*Directions*
Using the data below, return the stretch from the line that contains "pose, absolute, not" through the line that contains "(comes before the", both included, exactly as it stands and nothing beyond it.

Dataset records
------------------------------

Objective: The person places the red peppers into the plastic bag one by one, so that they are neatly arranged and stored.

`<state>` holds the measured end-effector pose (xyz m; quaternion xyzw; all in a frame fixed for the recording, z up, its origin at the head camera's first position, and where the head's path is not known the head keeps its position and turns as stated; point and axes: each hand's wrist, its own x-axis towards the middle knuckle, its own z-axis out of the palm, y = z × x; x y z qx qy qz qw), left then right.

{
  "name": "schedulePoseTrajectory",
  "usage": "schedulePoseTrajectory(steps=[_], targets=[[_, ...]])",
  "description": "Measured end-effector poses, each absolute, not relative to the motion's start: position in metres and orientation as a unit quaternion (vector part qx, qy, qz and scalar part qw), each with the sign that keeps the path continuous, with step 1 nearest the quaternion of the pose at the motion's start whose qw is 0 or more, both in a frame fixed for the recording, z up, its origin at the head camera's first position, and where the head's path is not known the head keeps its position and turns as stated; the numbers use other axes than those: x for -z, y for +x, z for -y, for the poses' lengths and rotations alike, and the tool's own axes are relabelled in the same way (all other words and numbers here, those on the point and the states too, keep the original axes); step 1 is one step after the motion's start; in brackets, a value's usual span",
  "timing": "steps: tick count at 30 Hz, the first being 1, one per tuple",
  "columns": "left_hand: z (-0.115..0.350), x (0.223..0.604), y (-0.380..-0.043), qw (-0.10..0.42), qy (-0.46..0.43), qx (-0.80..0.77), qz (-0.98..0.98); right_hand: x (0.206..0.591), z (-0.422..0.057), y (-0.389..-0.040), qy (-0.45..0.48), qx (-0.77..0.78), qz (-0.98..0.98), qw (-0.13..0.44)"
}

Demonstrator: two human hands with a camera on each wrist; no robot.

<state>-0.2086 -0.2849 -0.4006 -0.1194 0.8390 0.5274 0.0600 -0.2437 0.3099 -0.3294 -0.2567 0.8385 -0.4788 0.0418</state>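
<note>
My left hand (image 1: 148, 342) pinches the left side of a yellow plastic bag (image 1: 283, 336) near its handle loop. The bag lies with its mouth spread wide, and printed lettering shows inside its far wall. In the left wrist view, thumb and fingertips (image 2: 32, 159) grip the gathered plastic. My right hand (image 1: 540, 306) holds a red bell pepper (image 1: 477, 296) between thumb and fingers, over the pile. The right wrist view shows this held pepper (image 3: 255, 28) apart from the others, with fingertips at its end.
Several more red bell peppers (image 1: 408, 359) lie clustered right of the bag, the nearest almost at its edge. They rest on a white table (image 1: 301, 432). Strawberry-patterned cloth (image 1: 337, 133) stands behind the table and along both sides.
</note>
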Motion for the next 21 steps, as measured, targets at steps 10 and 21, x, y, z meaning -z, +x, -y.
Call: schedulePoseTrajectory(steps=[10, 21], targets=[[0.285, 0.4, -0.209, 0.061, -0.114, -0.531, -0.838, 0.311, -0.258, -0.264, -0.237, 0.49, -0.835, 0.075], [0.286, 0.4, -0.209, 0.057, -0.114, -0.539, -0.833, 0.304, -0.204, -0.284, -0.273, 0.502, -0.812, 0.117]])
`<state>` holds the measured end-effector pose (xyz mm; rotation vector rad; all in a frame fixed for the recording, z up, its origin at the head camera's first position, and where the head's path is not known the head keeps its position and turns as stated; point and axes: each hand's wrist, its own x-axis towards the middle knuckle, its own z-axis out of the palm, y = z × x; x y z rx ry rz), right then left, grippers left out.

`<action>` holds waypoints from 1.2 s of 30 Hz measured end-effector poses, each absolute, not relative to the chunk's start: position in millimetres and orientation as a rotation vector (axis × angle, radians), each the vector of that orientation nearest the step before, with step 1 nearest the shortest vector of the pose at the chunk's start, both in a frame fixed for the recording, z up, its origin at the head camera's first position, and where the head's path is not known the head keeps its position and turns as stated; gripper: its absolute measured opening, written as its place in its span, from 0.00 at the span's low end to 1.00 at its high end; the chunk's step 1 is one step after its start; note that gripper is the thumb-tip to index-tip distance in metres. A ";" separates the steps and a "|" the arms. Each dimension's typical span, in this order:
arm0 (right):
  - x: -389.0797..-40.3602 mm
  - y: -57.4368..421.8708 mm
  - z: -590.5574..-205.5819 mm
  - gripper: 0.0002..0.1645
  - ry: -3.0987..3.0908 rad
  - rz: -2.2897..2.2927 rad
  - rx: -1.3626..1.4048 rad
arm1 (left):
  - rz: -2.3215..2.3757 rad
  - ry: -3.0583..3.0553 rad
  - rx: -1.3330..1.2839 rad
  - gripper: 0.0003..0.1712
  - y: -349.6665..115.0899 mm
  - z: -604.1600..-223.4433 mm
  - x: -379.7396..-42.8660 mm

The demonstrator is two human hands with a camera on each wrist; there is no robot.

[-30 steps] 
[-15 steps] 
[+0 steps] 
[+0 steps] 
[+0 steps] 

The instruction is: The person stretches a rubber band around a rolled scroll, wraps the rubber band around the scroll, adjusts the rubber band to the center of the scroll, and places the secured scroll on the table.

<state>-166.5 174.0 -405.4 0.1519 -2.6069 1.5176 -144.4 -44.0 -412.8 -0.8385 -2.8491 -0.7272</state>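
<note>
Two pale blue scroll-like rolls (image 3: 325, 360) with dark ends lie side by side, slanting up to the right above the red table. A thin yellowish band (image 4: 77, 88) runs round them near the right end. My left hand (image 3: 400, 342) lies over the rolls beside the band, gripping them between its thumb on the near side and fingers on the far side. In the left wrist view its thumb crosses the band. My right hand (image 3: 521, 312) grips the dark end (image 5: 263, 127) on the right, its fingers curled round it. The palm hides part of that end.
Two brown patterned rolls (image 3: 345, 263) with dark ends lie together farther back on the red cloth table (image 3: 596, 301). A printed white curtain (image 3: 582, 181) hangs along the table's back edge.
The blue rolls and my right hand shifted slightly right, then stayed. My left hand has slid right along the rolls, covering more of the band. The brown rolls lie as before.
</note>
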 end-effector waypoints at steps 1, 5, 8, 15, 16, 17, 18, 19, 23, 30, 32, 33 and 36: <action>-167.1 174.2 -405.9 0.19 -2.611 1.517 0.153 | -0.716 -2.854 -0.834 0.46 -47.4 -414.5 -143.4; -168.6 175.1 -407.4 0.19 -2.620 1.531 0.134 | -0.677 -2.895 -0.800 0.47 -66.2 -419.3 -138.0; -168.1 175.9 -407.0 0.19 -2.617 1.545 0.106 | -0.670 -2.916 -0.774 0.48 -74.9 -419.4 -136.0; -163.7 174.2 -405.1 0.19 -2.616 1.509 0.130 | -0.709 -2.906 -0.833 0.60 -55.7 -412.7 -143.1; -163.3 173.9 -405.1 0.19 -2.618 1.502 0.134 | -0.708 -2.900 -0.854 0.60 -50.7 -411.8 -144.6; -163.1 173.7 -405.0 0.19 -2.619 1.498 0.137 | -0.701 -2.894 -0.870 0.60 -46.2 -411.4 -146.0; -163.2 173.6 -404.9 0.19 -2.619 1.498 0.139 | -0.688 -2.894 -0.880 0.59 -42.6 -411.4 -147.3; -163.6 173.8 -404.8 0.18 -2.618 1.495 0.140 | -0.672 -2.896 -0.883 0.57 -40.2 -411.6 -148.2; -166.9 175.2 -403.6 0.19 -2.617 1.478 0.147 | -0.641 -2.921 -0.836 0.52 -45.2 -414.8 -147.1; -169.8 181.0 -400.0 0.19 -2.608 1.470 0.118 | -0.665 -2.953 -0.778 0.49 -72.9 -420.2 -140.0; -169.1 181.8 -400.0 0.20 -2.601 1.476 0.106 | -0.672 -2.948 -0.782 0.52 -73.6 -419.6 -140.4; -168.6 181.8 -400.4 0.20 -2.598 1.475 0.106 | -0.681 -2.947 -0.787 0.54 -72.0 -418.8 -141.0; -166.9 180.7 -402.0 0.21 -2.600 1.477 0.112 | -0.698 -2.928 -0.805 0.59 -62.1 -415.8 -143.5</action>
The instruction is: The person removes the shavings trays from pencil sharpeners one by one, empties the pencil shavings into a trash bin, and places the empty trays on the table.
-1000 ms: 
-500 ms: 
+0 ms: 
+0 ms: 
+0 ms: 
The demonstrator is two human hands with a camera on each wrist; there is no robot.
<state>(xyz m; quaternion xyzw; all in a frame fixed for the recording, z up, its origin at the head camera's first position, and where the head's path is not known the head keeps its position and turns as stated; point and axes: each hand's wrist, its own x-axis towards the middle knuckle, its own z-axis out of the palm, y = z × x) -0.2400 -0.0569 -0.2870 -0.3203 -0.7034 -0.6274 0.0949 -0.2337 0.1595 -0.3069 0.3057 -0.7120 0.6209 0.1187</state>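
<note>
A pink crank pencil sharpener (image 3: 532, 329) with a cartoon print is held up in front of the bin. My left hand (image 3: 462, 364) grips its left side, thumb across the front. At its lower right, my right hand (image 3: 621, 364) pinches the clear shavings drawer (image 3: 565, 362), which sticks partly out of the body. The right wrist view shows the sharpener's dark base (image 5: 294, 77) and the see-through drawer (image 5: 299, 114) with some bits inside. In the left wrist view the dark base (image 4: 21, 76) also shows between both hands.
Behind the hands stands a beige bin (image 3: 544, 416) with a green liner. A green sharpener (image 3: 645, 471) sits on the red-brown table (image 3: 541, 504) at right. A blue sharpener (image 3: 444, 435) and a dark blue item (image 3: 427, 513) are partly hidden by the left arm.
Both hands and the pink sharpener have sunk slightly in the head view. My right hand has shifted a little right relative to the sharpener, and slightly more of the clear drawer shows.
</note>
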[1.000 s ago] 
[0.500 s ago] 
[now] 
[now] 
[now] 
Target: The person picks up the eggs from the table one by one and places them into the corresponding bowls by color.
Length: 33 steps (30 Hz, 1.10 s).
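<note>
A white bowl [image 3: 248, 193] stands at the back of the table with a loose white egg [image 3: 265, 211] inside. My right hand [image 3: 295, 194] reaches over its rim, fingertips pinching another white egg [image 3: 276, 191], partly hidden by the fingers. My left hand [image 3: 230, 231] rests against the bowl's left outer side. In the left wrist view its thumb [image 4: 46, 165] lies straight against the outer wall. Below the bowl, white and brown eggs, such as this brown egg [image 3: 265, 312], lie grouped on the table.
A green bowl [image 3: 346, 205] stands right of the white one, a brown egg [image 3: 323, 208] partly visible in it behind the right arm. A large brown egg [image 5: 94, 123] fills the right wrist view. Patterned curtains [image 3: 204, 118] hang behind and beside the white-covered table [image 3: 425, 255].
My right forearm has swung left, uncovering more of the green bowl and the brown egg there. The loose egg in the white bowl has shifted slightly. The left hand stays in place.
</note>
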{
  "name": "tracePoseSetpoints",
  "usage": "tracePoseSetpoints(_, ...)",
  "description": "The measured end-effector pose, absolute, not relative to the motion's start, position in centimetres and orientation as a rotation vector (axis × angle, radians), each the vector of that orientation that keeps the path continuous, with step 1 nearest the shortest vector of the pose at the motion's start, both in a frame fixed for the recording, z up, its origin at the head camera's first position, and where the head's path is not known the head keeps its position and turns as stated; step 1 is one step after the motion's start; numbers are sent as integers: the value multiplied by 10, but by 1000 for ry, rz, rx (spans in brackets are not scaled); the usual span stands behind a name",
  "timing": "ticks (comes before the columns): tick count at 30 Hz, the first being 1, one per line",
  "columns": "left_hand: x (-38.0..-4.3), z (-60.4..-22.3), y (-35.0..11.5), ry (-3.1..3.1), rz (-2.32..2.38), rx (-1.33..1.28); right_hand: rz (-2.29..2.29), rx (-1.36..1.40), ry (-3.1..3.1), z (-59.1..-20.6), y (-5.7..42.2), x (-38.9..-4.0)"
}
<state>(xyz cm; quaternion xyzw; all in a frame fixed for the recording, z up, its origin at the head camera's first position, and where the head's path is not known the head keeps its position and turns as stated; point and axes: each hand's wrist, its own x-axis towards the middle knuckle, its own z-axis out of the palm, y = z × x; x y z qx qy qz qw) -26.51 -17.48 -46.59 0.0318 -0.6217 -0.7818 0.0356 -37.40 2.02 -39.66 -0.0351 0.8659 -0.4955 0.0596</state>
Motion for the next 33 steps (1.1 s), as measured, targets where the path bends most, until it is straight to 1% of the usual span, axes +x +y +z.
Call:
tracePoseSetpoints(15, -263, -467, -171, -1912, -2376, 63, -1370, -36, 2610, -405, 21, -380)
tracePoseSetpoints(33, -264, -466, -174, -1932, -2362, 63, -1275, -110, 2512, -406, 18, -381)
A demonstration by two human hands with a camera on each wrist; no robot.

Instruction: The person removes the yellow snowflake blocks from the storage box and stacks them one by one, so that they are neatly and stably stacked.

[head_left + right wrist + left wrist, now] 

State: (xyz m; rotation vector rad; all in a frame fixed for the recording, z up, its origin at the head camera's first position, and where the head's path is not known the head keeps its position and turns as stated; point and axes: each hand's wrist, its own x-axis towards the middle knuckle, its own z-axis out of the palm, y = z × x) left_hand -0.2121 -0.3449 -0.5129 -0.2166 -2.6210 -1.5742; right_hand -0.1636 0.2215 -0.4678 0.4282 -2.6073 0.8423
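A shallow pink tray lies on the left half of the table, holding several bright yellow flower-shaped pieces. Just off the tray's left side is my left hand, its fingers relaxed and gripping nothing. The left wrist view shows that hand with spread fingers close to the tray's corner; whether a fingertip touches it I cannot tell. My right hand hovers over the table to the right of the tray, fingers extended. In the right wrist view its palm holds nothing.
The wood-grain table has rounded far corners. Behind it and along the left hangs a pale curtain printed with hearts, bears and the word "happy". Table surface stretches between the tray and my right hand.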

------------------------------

*Response for this exercise*
  "description": "The measured end-effector pose, absolute, not relative to the motion's start, position in centimetres and orientation as a rotation vector (axis × angle, radians), each the vector of that orientation that keeps the path continuous, with step 1 nearest the shortest vector of the pose at the motion's start, both in a frame fixed for the recording, z up, its origin at the head camera's first position, and where the head's path is not known the head keeps its position and turns as stated; step 1 is one step after the motion's start; numbers are sent as integers: the value multiplied by 10, but by 1000 for ry, rz, rx (spans in brackets are not scaled); the usual span stands behind a name",
  "timing": "ticks (comes before the columns): tick count at 30 Hz, the first being 1, one per line",

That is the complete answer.